DATA SHOWN START

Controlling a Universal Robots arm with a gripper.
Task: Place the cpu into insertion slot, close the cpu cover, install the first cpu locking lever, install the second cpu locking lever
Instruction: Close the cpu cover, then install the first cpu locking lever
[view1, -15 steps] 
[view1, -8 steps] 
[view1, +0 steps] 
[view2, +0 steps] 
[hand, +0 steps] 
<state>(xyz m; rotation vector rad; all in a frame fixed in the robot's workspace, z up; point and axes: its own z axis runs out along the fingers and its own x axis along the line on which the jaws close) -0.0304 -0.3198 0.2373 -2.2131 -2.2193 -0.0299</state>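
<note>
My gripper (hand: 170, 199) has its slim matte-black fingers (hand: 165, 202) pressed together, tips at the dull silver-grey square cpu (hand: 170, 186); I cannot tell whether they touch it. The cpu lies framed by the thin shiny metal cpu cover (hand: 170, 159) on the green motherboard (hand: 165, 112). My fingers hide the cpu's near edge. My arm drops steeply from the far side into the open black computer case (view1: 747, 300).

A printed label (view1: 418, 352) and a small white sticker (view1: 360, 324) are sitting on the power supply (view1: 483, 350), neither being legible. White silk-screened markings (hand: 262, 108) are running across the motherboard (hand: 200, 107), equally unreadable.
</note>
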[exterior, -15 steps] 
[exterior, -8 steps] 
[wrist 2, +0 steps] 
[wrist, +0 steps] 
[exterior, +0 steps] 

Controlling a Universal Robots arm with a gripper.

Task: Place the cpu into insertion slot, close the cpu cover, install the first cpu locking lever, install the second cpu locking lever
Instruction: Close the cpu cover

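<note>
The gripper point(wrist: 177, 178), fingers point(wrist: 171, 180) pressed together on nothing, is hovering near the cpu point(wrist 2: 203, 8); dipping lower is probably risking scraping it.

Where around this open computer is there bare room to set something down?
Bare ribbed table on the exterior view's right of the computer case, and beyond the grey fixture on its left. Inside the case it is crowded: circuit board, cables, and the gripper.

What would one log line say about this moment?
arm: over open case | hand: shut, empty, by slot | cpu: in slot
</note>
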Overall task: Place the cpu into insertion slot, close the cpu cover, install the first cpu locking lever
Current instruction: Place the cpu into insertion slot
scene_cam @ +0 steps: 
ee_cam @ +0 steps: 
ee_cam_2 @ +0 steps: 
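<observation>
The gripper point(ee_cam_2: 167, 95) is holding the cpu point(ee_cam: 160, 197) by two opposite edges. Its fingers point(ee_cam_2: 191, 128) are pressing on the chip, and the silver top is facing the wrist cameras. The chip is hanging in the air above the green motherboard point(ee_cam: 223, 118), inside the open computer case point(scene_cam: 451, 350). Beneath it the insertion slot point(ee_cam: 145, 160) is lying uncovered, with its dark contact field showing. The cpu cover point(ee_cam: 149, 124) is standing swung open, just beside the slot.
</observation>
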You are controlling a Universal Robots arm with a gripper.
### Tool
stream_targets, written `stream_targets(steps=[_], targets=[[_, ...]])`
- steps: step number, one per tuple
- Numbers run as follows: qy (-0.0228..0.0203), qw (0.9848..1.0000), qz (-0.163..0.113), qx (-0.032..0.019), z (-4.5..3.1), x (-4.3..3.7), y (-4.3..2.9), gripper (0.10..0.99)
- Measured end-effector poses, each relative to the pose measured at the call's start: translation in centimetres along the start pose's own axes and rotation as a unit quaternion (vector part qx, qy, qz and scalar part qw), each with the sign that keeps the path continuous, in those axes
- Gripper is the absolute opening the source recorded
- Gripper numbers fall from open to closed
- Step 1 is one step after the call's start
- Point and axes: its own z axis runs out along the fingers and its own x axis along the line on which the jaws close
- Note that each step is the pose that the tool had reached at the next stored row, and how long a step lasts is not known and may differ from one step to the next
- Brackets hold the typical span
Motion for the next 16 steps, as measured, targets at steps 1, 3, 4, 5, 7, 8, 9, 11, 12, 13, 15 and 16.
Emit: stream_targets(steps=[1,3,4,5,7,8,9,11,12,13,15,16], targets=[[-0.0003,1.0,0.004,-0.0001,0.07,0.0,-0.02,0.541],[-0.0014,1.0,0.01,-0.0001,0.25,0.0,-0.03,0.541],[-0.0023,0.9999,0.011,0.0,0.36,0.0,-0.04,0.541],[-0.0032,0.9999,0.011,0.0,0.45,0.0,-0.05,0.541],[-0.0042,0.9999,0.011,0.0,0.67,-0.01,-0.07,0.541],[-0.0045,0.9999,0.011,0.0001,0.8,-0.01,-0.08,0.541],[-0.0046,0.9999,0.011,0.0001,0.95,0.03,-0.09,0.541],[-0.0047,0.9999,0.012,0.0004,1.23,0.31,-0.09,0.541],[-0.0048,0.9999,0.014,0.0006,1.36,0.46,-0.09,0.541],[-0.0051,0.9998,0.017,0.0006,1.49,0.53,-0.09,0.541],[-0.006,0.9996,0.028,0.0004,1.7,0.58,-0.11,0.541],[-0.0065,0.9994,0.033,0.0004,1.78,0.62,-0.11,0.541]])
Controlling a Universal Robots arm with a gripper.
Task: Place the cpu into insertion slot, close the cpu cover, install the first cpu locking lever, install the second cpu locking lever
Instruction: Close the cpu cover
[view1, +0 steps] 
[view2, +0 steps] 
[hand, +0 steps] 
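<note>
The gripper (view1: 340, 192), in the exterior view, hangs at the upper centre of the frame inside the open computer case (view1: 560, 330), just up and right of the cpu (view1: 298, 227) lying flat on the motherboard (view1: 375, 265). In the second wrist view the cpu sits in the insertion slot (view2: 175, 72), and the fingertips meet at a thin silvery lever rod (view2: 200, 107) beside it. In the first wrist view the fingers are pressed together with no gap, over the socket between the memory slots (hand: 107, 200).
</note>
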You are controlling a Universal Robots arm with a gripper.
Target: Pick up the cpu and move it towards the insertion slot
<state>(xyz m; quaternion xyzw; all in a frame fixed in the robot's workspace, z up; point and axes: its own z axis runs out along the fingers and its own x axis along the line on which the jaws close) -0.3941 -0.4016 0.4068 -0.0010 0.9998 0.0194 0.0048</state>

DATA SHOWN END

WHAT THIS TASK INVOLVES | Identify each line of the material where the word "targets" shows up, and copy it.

ANSWER BOX |
stream_targets, written `stream_targets(steps=[_], targets=[[_, ...]])`
Motion for the next 16 steps, as measured, targets at steps 1, 3, 4, 5, 7, 8, 9, 11, 12, 13, 15 and 16.
Emit: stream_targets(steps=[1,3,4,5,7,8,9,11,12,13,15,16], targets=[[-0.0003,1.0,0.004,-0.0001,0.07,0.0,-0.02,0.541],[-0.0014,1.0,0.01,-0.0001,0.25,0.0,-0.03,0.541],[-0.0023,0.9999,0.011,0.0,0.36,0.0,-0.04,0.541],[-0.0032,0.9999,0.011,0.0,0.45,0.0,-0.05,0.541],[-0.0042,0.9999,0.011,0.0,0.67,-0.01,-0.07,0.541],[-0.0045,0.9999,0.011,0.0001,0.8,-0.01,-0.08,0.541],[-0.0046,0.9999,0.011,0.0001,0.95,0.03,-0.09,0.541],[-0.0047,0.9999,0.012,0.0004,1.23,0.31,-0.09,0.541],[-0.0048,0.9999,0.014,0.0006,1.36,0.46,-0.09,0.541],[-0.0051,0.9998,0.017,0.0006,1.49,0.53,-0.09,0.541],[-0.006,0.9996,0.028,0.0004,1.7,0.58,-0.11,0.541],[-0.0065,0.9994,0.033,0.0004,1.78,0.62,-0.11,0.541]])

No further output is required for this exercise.